* WORK INSTRUCTION: Provide again, from the entries below, every line from the one containing "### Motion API" through the one containing "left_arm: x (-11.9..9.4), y", exactly as written, and no other line.

* PROVIDED MATERIAL:
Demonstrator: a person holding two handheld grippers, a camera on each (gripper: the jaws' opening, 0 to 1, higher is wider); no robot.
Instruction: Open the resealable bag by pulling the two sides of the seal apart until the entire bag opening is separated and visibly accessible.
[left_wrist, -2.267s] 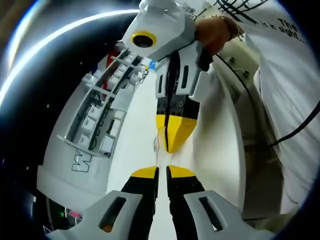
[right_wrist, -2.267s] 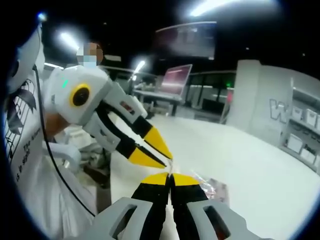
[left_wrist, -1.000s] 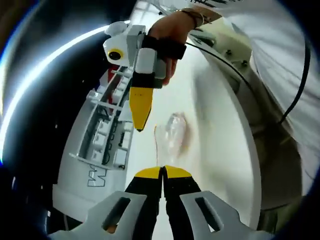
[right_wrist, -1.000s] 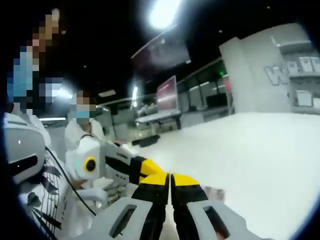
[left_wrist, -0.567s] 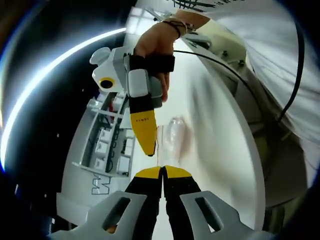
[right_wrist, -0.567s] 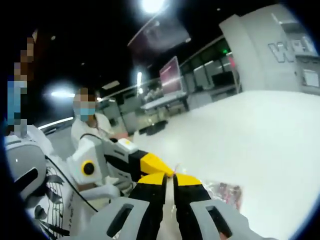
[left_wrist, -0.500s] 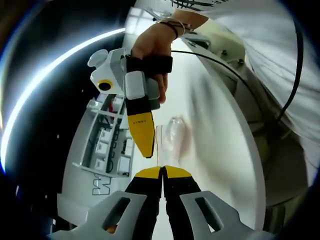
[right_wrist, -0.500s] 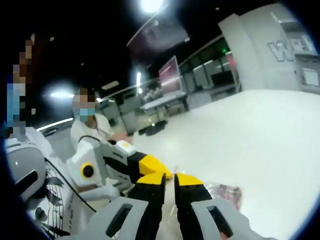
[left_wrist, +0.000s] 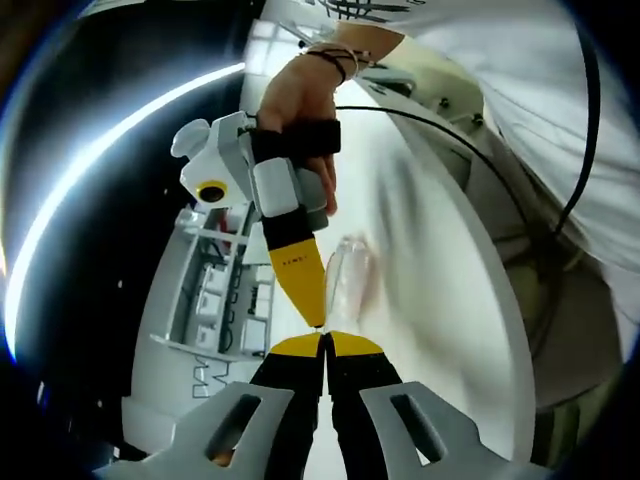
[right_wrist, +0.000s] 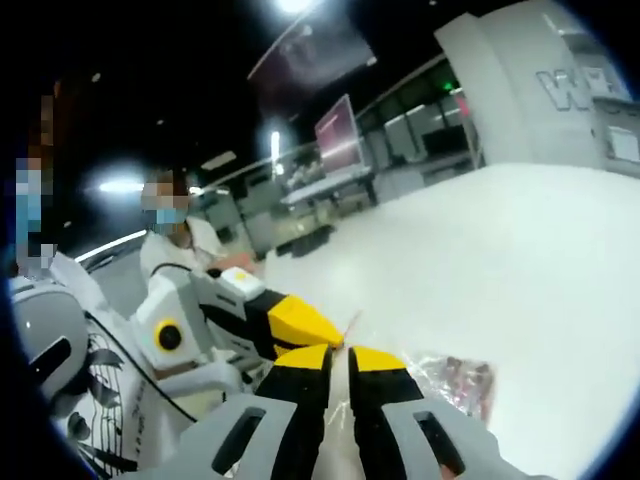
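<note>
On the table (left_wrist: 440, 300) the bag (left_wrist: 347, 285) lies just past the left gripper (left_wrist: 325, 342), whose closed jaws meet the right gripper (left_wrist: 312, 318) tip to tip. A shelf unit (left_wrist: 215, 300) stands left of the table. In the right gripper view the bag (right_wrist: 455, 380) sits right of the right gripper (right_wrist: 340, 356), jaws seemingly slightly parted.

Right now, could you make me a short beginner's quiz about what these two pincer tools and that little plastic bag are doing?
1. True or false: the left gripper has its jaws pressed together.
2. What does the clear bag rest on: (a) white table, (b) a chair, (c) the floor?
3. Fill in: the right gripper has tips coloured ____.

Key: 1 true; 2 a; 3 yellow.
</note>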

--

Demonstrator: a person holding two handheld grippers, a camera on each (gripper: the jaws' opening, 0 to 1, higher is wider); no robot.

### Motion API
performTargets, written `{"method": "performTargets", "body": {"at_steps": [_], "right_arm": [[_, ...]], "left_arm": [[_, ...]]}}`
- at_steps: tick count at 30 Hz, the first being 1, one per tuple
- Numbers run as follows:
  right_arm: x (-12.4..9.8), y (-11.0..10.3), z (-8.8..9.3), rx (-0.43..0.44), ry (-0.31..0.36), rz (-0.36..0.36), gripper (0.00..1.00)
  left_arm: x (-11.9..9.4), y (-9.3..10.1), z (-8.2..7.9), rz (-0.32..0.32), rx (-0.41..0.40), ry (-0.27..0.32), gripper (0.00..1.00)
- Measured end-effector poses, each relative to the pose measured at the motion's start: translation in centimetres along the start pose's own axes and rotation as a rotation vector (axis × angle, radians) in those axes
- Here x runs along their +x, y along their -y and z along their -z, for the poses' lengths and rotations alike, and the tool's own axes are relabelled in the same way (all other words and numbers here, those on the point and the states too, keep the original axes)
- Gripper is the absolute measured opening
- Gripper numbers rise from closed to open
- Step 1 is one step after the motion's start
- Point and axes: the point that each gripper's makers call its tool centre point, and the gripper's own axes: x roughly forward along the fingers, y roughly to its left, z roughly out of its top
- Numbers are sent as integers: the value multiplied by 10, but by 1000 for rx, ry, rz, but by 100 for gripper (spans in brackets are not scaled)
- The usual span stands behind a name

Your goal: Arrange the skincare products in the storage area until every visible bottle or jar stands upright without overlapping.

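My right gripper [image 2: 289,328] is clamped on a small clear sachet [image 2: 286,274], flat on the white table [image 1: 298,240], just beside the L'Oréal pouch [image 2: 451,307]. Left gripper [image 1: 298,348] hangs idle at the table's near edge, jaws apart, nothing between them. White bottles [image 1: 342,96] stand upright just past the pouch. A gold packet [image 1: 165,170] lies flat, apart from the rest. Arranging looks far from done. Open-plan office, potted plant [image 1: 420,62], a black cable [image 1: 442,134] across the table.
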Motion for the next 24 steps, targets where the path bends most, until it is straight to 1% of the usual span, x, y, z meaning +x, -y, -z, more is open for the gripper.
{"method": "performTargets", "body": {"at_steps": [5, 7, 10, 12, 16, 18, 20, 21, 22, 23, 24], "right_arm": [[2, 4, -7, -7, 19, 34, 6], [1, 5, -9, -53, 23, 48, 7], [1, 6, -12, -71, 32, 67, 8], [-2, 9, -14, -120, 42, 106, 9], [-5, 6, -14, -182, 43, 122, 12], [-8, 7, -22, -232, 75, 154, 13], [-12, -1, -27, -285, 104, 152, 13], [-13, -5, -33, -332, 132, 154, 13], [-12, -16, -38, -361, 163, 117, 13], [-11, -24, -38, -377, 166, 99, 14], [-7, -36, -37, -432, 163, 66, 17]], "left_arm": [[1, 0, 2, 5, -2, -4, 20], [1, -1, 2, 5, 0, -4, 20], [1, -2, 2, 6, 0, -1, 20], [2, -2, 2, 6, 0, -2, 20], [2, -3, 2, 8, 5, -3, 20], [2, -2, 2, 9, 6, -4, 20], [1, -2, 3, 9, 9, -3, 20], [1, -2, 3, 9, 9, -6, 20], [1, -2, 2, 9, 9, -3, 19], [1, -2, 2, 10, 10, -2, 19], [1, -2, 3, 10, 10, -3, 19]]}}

* TASK RESULT:
### Motion API
performTargets, written `{"method": "performTargets", "body": {"at_steps": [_], "right_arm": [[_, ...]], "left_arm": [[_, ...]]}}`
- at_steps: tick count at 30 Hz, the first being 1, one per tuple
- Numbers run as follows:
  right_arm: x (-12.4..9.8), y (-11.0..10.3), z (-8.8..9.3), rx (-0.43..0.44), ry (-0.31..0.36), rz (-0.36..0.36), gripper (0.00..1.00)
  left_arm: x (-11.9..9.4), y (-9.3..10.1), z (-8.2..7.9), rz (-0.32..0.32), rx (-0.41..0.40), ry (-0.27..0.32), gripper (0.00..1.00)

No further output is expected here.